I want to get the optimal solution to the following equation
$$\mathop{\rm{min}}_ {\| \boldsymbol{v}_i \| = 1 \atop i= 1,2,3} \| \boldsymbol{w} - \boldsymbol{v}_3 \otimes \boldsymbol{v}_2 \otimes \boldsymbol{v}_1 \|^2$$
where $\boldsymbol{v}_i \in \mathbb{R}^{ p_i\times 1}$, $\boldsymbol{w} \in \mathbb{R}^{ p_1 p_2 p_3\times 1}$ is given and $\| \boldsymbol{w}\| = 1$.
I want to get the best estimate of $\boldsymbol{v}_i.$
I can get $p_{i+1}p_{i+2}$ $v_1^i/v_j^i$'s , $j = 2,\ldots,p_i$, where $v_j^i$ denotes the $j$-th entries of $\boldsymbol{v}_i$ and $i+1$, $i+2$ are computed modulo 3. Let $$\hat{\dfrac{v_1^i}{v_j^i}} = \dfrac{1}{p_{i+1}p_{i+2}} \sum v_1^i/v_j^i , j = 2,\ldots,p_i$$, then we can get the estimator $\hat{\boldsymbol{v}_i}$ under $\|\boldsymbol{v}_i\|=1.$
But I dont know whether this solution is optimal or appropriate.

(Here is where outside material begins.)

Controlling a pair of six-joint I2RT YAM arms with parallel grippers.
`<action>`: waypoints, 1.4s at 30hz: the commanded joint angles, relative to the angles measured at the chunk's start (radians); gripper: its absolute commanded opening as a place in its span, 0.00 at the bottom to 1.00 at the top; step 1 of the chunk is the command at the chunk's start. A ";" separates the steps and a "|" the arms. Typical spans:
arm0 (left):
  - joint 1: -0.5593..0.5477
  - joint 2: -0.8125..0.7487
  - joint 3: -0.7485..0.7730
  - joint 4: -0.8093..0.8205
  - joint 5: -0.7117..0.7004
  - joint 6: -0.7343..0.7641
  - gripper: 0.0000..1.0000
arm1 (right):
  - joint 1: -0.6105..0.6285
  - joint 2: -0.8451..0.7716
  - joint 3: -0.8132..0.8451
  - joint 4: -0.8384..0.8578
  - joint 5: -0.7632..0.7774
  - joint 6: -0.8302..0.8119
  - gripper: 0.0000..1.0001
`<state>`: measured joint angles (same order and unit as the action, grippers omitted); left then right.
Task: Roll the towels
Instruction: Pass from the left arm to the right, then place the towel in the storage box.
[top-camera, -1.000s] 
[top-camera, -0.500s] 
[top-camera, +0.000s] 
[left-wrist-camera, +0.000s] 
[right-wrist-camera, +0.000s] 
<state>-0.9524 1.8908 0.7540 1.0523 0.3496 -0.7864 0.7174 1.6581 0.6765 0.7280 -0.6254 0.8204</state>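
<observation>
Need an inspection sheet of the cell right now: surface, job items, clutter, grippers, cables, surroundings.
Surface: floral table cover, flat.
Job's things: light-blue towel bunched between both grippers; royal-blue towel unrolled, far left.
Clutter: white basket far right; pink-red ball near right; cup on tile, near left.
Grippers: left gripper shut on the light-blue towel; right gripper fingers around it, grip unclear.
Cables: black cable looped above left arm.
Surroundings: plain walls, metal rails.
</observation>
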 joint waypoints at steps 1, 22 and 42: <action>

$ \def\bbR#1{{\mathbb R}^{#1}} \def\BR#1{\left[#1\right]} \def\LR#1{\left(#1\right)} \def\op#1{\operatorname{#1}} \def\div#1{\op{div}\LR{#1}} \def\mod#1{\op{mod}\LR{#1}} \def\vecc#1{\op{vec}\LR{#1}} \def\trace#1{\op{Tr}\LR{#1}} \def\frob#1{\left\| #1 \right\|_F} \def\t{\otimes} \def\l{\lambda} \def\x{\hat x} \def\y{\hat y} \def\z{\hat z} \def\qiq{\quad\implies\quad} \def\p{\partial} \def\grad#1#2{\frac{\p #1}{\p #2}} \def\fracLR#1#2{\LR{\frac{#1}{#2}}} \def\fracBR#1#2{\BR{\frac{#1}{#2}}} \def\gradLR#1#2{\LR{\grad{#1}{#2}}} \def\Sijk{\sum_{i=1}^{I}\sum_{j=1}^{J}\sum_{k=1}^{K}\:} \def\w{w_{ijk}} $Define the standard basis vectors using an index which acts as a mnemonic for their dimensionality, i.e. $$ e_j\in\bbR{J},\quad e_k\in\bbR{K},\quad etc $$ A basis vector from a higher dimensional space can be written as a triple Kronecker product $(\t)$ of lower dimensional basis vectors, i.e. $$\eqalign{ &e_m = e_i\t e_j\t e_k \qiq M = IJK \\ &m = k + (j-1)K + (i-1)JK \\ &\qquad\; i = 1 \:+ \;\:\div{m-1,\,JK} \\ &\qquad\; j = 1 \:+ \;\:\div{\mod{m-1,\,JK},\,K} \\ &\qquad\; k = 1 \:+ \mod{\mod{m-1,\,JK},\,K} \\ }$$ Thus an arbitrary vector $a\in\bbR{M}$ can be expanded in two different ways $$\eqalign{ a &= \sum_{m=1}^{M}\: a_m\,e_m &= \Sijk a_{ijk}\;\:{e_i\t e_j\t e_k}\\ }$$ using the index mappings shown above.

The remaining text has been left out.